Kaur Sandeep, Kumar Rajesh, Kaur Manmeet
Department of Community Medicine and School of Public Health, Post-Graduate Institute of Medical Education and Research, Chandigarh, India.
Department of Surgery and Cancer, Faculty of Medicine, Imperial College London, London, United Kingdom.
PLoS One. 2025 Jan 14;20(1):e0316435. doi: 10.1371/journal.pone.0316435. eCollection 2025.
Technological advancements and globalization have shifted dietary behaviours, contributing to increased chronic disease prevalence in Low- and Middle-Income Countries (LMICs) like India. Adolescents are particularly vulnerable due to these changes, which can impact their lifelong health. This study aimed to assess the nutritional status of adolescents in public schools in Chandigarh, India.

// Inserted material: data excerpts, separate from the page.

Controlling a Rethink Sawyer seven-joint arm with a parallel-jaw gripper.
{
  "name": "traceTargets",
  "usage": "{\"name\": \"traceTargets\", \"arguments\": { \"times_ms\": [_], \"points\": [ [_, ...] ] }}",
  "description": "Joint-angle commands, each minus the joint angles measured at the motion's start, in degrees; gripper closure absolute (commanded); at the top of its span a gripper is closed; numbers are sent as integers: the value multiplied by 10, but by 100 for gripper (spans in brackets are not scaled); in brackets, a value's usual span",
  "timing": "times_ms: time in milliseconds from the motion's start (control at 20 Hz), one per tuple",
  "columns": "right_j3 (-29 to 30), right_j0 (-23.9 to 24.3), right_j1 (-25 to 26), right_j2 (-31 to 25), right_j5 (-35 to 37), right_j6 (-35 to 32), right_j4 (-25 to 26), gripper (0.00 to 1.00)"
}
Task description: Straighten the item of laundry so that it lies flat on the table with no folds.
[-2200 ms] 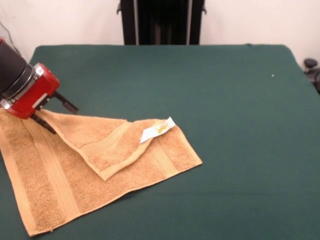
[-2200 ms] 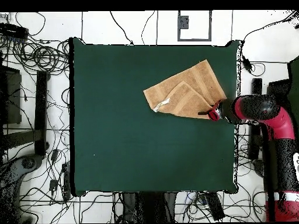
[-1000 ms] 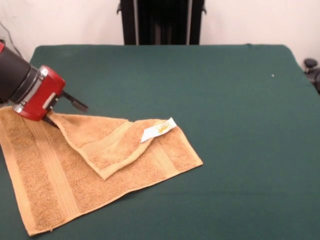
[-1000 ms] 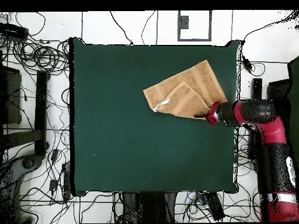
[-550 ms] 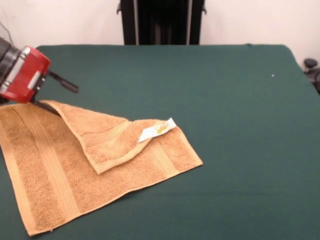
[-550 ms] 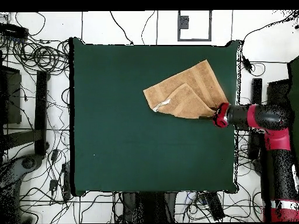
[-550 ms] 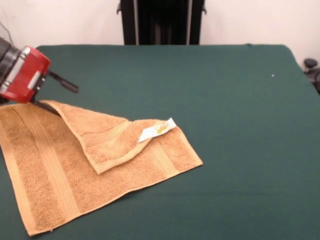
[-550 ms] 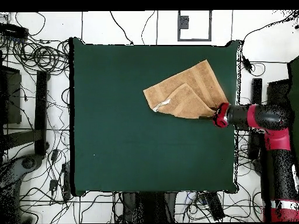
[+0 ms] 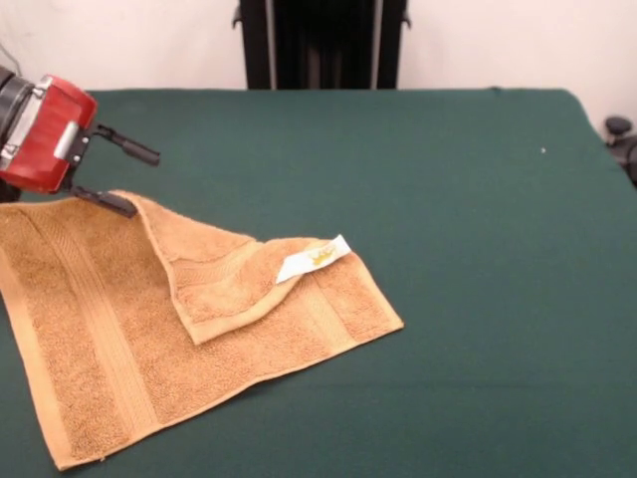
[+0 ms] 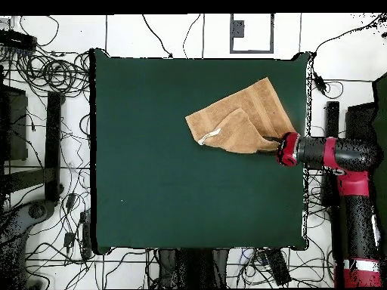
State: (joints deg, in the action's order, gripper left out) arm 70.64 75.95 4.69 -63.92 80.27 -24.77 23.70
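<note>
The orange-tan towel (image 9: 100,329) lies at the near left of the green table (image 9: 448,199). One corner is folded over its middle, and the white tag (image 9: 314,259) shows on that flap. My gripper (image 9: 144,183) is open at the towel's far corner. Its lower finger (image 9: 109,202) rests at the towel's edge and the upper one is in the air. In the overhead view the towel (image 10: 253,106) lies near the table's right edge (image 10: 306,151). The gripper (image 10: 267,143) is at its lower right corner.
The robot's black pedestal (image 9: 320,45) stands behind the table's far edge. Cables and equipment (image 10: 45,113) surround the table on the floor. A small white speck (image 9: 542,150) lies at the far right of the table.
My gripper has lifted and drawn back toward the table's far left edge, staying open. The towel's far corner and the fold line have shifted with it, and the flap lies a little flatter.
</note>
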Motion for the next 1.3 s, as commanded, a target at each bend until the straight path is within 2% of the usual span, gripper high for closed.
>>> {"name": "traceTargets", "arguments": {
  "times_ms": [50, 400, 950, 1150, 1300],
  "points": [
    [41, -28, 43, -10, 38, 197, -9, 0],
    [15, -59, 6, 42, -3, 184, 71, 0],
    [-7, -99, -45, 89, 6, 125, 144, 0],
    [-25, -136, -85, 130, 15, 77, 192, 0],
    [-35, -150, -99, 146, 16, 69, 209, 0]
  ]
}}
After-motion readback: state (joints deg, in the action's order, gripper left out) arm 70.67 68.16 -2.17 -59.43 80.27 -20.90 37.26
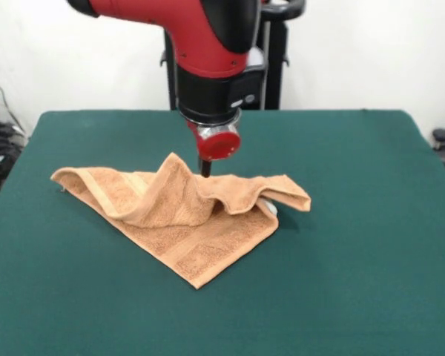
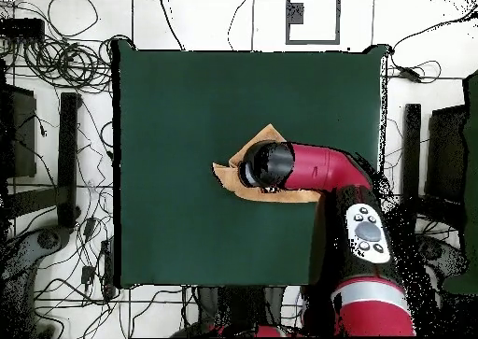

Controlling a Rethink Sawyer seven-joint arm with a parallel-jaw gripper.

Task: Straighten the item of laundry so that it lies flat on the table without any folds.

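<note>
Partly arm-hidden towel (rumpled), gripper obscured

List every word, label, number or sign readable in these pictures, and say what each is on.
None can be read.
The towel, table and gripper carry no visible text.
The button panel on the arm shows only marks too small to read.

Tangled cables on floor beside table; black stands nearby.
</note>
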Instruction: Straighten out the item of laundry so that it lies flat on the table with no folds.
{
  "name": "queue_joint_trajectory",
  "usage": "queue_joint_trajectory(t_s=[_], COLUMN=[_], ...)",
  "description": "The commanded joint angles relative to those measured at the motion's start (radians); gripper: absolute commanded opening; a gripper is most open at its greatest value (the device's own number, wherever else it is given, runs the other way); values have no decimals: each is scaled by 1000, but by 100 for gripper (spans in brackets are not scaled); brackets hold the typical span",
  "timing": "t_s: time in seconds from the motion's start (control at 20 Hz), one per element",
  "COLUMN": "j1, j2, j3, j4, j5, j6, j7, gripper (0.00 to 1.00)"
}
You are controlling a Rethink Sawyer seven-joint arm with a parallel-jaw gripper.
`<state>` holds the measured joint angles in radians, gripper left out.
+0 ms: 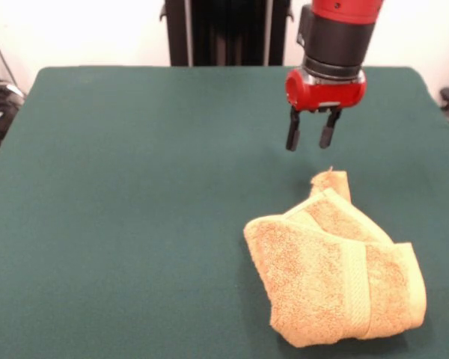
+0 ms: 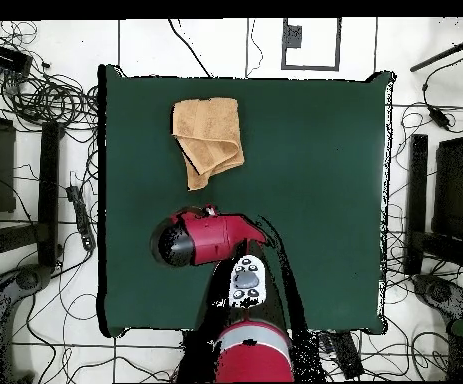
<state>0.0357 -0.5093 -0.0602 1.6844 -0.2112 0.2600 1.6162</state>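
The golden-orange towel (image 1: 335, 265) lies folded over itself on the dark green table (image 1: 135, 209), near the front right in the front view, with a woven band showing and one corner pointing toward the robot. In the overhead view the towel (image 2: 208, 138) sits near the table's top left. My gripper (image 1: 313, 134) hangs open and empty above the table, just beyond the towel's pointed corner and clear of it. In the overhead view the red arm head (image 2: 200, 240) covers the fingers.
The table edges (image 2: 103, 200) are ringed by cables and stands on the floor. The robot pedestal (image 1: 224, 30) stands at the table's far side. The arm (image 2: 245, 285) reaches in from the bottom of the overhead view.
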Motion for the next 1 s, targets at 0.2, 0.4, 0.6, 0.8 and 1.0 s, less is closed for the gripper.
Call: queue_joint_trajectory(t_s=[0.2,0.4,0.6,0.8,1.0], j1=[-124,-116,-112,-101,-88], j2=[-16,-6,-6,13,23], j3=[160,169,167,160,161], j4=[59,51,44,21,2], j5=[100,93,85,86,97], j6=[227,221,227,222,230], j7=[96,98,105,119,131], gripper=[100,100,100,100,100])
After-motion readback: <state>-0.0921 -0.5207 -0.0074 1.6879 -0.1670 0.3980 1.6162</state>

Conducted as part of a cluster randomized control trial, the study used two-stage random sampling to select 12 schools and eighth-grade classes, recruiting 453 adolescents aged 10-16 years. Nutritional status was evaluated through dietary behaviour assessments, anthropometric measurements, and 24-hour urinary salt-level analysis. Dietary patterns were recorded using two 24-hour recalls, and analyzed with PURE study software based on 2010 Indian dietary data from ICMR-NIN. Anthropometric measures followed standardized protocols, and salt levels were assessed in laboratories.
The mean age of the adolescents was 13.06 years, with 55% being boys. Among them, 32% had high salt intake, and 55% had high sugar intake. Additionally, 90% had low fruit intake, and 83% had low vegetable intake. The adolescents were deficient in several macro and micronutrients, including energy, fats, fibre, iron, zinc, iodine, riboflavin, and vitamins B-6 and B-12. A higher proportion of boys (10%) were classified as thin compared to girls (2%), while a greater proportion of girls (36%) had abdominal obesity. In contrast, a larger proportion of boys (23%) were severely acutely malnourished. Nearly all adolescents exhibited high urinary excretory salt levels.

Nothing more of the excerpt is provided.